▸ **Input data**
-- -- --

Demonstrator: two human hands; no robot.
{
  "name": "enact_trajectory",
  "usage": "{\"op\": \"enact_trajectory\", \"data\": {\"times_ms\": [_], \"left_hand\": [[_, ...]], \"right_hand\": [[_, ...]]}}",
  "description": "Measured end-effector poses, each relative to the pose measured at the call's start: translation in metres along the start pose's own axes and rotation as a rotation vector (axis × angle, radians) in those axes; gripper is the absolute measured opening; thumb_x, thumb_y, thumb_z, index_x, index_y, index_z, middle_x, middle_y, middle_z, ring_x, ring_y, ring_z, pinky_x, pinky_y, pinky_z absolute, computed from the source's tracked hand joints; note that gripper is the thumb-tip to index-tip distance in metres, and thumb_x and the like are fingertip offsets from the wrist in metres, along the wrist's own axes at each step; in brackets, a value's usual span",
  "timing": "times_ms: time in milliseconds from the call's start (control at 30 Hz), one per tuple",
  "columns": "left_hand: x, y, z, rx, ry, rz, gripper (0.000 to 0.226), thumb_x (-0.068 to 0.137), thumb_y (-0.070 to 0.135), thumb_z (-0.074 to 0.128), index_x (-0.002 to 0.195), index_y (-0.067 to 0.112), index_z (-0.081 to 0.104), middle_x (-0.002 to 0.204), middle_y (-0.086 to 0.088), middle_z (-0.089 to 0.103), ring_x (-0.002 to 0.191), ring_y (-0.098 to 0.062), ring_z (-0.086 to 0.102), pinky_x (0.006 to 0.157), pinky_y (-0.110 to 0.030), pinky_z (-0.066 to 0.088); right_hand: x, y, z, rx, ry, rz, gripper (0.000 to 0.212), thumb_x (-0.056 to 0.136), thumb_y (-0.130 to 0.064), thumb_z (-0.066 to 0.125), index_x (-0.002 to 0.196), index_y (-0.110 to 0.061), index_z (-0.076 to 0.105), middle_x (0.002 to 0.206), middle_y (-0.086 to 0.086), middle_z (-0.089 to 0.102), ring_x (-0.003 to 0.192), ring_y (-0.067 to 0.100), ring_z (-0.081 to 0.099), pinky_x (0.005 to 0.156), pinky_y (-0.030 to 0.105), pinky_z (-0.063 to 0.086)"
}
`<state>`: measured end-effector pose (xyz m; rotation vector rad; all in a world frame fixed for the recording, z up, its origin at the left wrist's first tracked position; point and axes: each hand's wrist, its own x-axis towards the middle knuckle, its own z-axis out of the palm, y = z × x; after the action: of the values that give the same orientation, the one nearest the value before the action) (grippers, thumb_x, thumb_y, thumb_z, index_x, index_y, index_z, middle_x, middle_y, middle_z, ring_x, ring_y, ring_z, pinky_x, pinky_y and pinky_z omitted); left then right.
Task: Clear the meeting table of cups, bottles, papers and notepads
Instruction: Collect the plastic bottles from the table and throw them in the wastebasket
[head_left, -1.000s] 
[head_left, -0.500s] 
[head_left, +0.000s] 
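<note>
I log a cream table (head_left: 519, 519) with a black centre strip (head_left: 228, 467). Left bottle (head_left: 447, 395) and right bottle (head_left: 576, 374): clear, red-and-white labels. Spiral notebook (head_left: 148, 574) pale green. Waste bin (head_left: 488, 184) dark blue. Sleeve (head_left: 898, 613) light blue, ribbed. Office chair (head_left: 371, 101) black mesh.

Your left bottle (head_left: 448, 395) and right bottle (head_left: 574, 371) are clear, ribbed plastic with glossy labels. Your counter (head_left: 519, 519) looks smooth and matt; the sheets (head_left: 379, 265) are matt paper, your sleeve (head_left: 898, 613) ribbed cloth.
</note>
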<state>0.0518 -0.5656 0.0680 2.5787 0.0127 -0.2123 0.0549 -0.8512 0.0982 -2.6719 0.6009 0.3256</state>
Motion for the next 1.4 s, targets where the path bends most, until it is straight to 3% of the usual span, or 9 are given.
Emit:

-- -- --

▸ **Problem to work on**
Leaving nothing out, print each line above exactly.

▸ **Reply to the exercise**
Demonstrator: two human hands; no robot.
{
  "name": "enact_trajectory",
  "usage": "{\"op\": \"enact_trajectory\", \"data\": {\"times_ms\": [_], \"left_hand\": [[_, ...]], \"right_hand\": [[_, ...]]}}",
  "description": "Measured end-effector poses, each relative to the pose measured at the call's start: translation in metres along the start pose's own axes and rotation as a rotation vector (axis × angle, radians) in those axes; gripper is the absolute measured opening; thumb_x, thumb_y, thumb_z, index_x, index_y, index_z, middle_x, middle_y, middle_z, ring_x, ring_y, ring_z, pinky_x, pinky_y, pinky_z absolute, computed from the source's tracked hand joints; note that gripper is the thumb-tip to index-tip distance in metres, and thumb_x and the like are fingertip offsets from the wrist in metres, along the wrist's own axes at each step; in brackets, a value's usual span",
  "timing": "times_ms: time in milliseconds from the call's start (control at 30 Hz), one per tuple",
  "columns": "left_hand: x, y, z, rx, ry, rz, gripper (0.000 to 0.226), thumb_x (-0.068 to 0.137), thumb_y (-0.070 to 0.135), thumb_z (-0.074 to 0.128), index_x (-0.002 to 0.195), index_y (-0.067 to 0.112), index_z (-0.081 to 0.104), middle_x (-0.002 to 0.204), middle_y (-0.086 to 0.088), middle_z (-0.089 to 0.103), ring_x (-0.002 to 0.191), ring_y (-0.098 to 0.062), ring_z (-0.086 to 0.102), pinky_x (0.006 to 0.157), pinky_y (-0.110 to 0.030), pinky_z (-0.066 to 0.088); right_hand: x, y, z, rx, ry, rz, gripper (0.000 to 0.212), thumb_x (-0.056 to 0.136), thumb_y (-0.130 to 0.064), thumb_z (-0.066 to 0.125), index_x (-0.002 to 0.196), index_y (-0.110 to 0.061), index_z (-0.076 to 0.105), middle_x (0.002 to 0.206), middle_y (-0.086 to 0.086), middle_z (-0.089 to 0.102), ring_x (-0.003 to 0.192), ring_y (-0.067 to 0.100), ring_z (-0.081 to 0.099), pinky_x (0.005 to 0.156), pinky_y (-0.030 to 0.105), pinky_z (-0.063 to 0.086)"
}
`<state>`: measured end-effector pose (xyz m; rotation vector rad; all in a world frame fixed for the recording, z up, its origin at the left wrist's first tracked position; point and axes: each hand's wrist, its own x-axis towards the middle knuckle, its own z-axis out of the palm, y = z × x; after the action: of the values that give the same orientation, the one nearest the value before the action) (grippers, thumb_x, thumb_y, thumb_z, index_x, index_y, index_z, middle_x, middle_y, middle_z, ring_x, ring_y, ring_z, pinky_x, pinky_y and pinky_z omitted); left then right.
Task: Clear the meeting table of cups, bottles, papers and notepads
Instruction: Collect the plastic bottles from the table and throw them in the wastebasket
[head_left, -1.000s] 
[head_left, -0.500s] 
[head_left, +0.000s] 
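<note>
I log a cream table (head_left: 519, 519) with a black centre strip (head_left: 228, 467). Left bottle (head_left: 447, 395) and right bottle (head_left: 576, 374): clear, red-and-white labels. Spiral notebook (head_left: 148, 574) pale green. Waste bin (head_left: 488, 184) dark blue. Sleeve (head_left: 898, 613) light blue, ribbed. Office chair (head_left: 371, 101) black mesh.

Your left bottle (head_left: 448, 395) and right bottle (head_left: 574, 371) are clear, ribbed plastic with glossy labels. Your counter (head_left: 519, 519) looks smooth and matt; the sheets (head_left: 379, 265) are matt paper, your sleeve (head_left: 898, 613) ribbed cloth.
</note>
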<state>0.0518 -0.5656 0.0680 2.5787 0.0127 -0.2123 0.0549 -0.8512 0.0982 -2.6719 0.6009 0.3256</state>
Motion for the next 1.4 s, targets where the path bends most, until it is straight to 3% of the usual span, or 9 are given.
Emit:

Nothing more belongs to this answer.